For study subject [redacted] 12004, the Center charged that Dr. Boyles had incorrectly reported the number of NTG tablets taken by the study subject on Study Visit 3. Since the dates for Study Visit 2 and Study Visit 3 were illegible, and since neither the FDA Form 483 [CX 26 at 7.] nor the NOOH specified the dates between Study Visits 2 and 3, I was unable to assess the validity of the Center’s charge. [See CX 3 at 1.] Therefore, I find that the Center failed to prove an NTG tablet discrepancy between the study subject diary and the CRF fop study subject [redacted] 12004.

For study subject [redacted] 12006, the Center charged that Dr. Boyles failed to report an angina attack and the proper number of NTG tablets taken on the CRF for Study Visit 2. According to the CRF, Study Visit 2 should have reported events that transpired between Study Visit 1 (April 27, 1987) and Study Visit 2 (May 4, 1987). [CX 4.] The Center presented the subject diary which reported that for the above referenced time interval, 12006 had used 3 NTG tablets and had experienced one anginal attack: On April 28, 1987, the study subject experienced one angina attack and took one NTG tablet; and on May 1, 1987, the study subject took two NTG tablets. [Id. at 12-3.] However, Dr. Boyles reported for Study Visit 2 that "zero" NTG tablets had been taken and "zero" anginal episodes had been experienced since Study Visit 1. [Id. at 11.] Therefore, the Center demonstrated that Dr. Boyles failed to report accurately the number of NTG tablets taken and anginal episodes experienced in the CRF for Study Visit 2 for [redacted] 12006.

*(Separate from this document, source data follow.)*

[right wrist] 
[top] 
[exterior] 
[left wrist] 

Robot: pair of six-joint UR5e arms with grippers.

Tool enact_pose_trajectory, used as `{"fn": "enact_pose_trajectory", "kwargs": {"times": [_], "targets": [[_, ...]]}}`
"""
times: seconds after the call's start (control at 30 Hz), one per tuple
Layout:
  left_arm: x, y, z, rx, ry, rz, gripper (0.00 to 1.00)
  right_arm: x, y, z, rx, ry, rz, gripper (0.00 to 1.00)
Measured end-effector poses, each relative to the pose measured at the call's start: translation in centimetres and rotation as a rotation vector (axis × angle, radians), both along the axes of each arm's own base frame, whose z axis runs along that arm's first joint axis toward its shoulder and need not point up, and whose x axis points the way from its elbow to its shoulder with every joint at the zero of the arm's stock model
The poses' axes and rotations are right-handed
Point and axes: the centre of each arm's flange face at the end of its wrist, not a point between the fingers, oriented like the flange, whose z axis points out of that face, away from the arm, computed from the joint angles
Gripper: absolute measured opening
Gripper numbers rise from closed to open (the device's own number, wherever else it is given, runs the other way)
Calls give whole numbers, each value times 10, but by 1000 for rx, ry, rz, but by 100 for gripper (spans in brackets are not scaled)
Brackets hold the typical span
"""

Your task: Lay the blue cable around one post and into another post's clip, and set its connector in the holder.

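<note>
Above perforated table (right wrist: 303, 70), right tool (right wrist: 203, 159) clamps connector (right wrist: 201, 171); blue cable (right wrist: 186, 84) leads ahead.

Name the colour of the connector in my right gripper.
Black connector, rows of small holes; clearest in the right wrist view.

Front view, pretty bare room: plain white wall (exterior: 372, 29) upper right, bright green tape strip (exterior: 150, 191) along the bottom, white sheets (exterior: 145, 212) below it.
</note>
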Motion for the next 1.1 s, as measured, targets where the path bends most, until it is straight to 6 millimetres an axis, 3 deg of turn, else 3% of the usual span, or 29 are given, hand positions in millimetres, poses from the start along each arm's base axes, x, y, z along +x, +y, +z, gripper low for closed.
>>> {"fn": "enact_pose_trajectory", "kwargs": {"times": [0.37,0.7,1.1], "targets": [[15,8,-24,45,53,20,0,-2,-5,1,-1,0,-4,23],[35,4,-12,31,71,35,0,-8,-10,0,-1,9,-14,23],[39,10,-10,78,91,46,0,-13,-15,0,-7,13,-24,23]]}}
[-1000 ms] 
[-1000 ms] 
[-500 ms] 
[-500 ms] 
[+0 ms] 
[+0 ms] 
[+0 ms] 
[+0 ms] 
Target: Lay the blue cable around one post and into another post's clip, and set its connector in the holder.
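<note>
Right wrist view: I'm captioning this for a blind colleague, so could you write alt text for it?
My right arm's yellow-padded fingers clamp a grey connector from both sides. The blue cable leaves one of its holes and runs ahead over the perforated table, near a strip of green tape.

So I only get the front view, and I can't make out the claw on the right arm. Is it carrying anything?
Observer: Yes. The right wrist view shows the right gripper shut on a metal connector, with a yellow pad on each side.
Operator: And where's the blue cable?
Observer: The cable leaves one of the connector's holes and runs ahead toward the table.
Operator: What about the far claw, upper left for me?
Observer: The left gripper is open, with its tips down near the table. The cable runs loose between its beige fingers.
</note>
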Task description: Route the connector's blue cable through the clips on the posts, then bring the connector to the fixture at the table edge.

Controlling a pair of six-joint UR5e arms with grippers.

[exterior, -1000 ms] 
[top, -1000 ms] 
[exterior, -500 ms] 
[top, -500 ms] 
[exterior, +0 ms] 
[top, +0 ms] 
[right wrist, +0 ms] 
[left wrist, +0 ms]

For study subject [redacted] 12009, the Center presented discrepancies between the NTG tablets taken for Study Visits 2 and 4. [See CX 7 at 5.] First, the Center charged that the subject diary showed that the subject had used an NTG patch on December 16, 1987. However, NTG patch use was not reported under Study Visit 2 in the CRF. [Id. at 5.] This allegation was corroborated by the Center’s exhibits. [See id. at 5 and 9.] The subject diary, however, noted that the patch was used on the "test day," i.e., Study Visit 1, which was recorded in the CRFs as December 16, 1987. Thus, this patch usage did not have to be recorded as an entry for Study Visit 2 in the CRF, which represented the time interval between December 16 and 22, 1987.

Secondly, the Center charged that Dr. Boyles incorrectly reported the NTG tablet usage for Study Visit 4, representing the time interval between December 29, 1987 and January 5, 1988. The Center presented the subject diary. [CX 7 at 11.] In the columns labeled "Number of NTG taken," 5 doses of NTG were recorded in the diary during the above time interval: one "NTG " on January 2, 1988; two NTG and one 10 mg NTG patch, on January 3, 1988; and one 10 mg patch on January 4, 1988. [Id.] In the CRF Dr. Boyles reported in the NTG tablet space for Study Visit 4 that 5 tablets had been taken; he did not differentiate between NTG tablet and NTG patch doses. As discussed in Charge III.B.2., the CRF form only permitted the reporting of NTG tablets. [Id. at 5; see also supra.] Therefore, I find that the Center demonstrated that Dr. Boyles failed to report accurately the NTG tablet usage for study subject [redacted] 12009 for Study Visit 4.

In summary, for Subcharge III.B.4. I find that Dr. Boyles failed to report the use of NTG tablets consistently with the diaries for study subjects [redacted] 12006 and 12009.

For the above reasons, I find that Dr. Boyles violated 21 C.F.R. § 312.62(b) by failing to maintain adequate case histories as alleged in the following surcharges: III.A., III.B.1., III.B.2., III.B.3., and III.B.4.

Charqe IV. Dr. Boyles violated 21 C.F.R. § 312.60 by failing to follow investigational plans delineated in the [redacted] and [redacted]protocols.

The definition of "General responsibilities of investigators" in 21 C.F.R. § 312.60, states: "An investigator is responsible for ensuring that an investigation is conducted according to the signed investigator statement, the investigational plan, and applicable regulations . . . . "

Charge IV. alleged that Dr. Boyles failed to insure that the [redacted] and [redacted] studies were conducted according to their respective investigational plans, as delineated by their respective study protocols [CX 24 and 25].

Subcharqe IV.A. Dr. Boyles violated the [redacted] protocol proteinuria exclusion for study subject [redacted] 804.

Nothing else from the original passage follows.